▶ Work order: All of the listing should be returned as written, apart from any picture in it.

▶ Supplied data:
****************************************
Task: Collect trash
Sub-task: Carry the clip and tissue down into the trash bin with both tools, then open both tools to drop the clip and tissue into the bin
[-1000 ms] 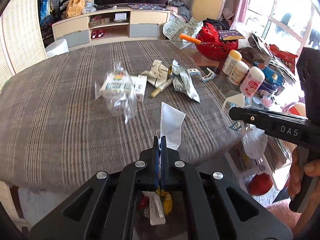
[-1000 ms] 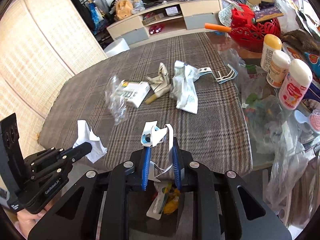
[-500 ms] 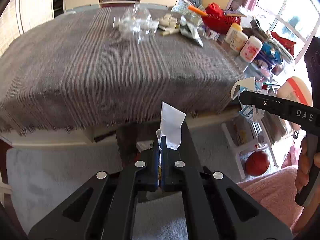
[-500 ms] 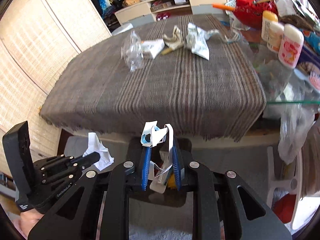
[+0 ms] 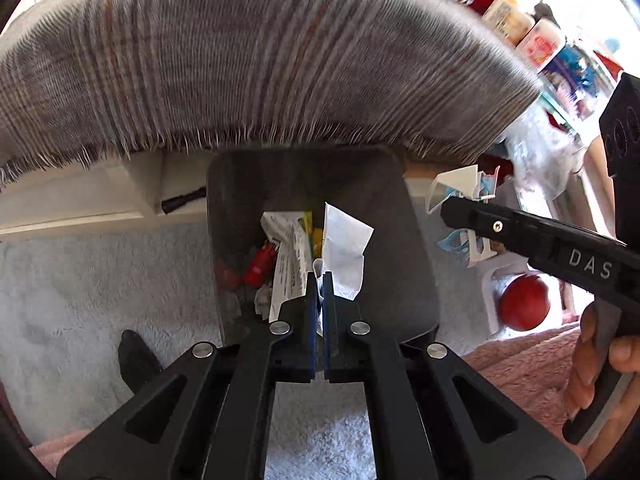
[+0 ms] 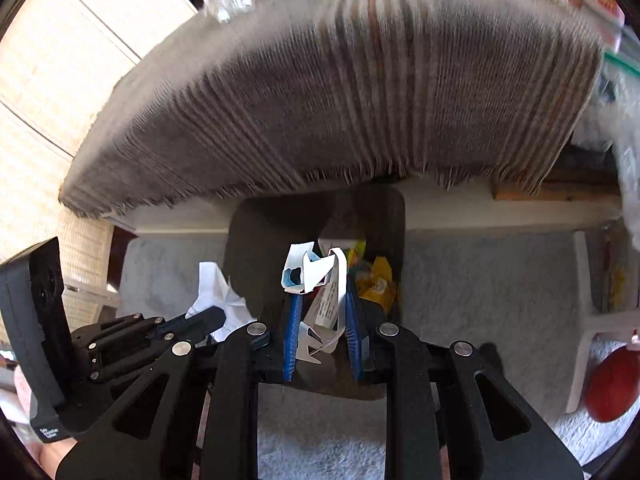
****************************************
▶ Reply to the exercise:
Task: Collect trash
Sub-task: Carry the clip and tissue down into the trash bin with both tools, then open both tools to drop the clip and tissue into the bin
[-1000 ms] 
[-1000 ms] 
[-500 ms] 
[-500 ms] 
[+0 ms] 
[+0 ms] 

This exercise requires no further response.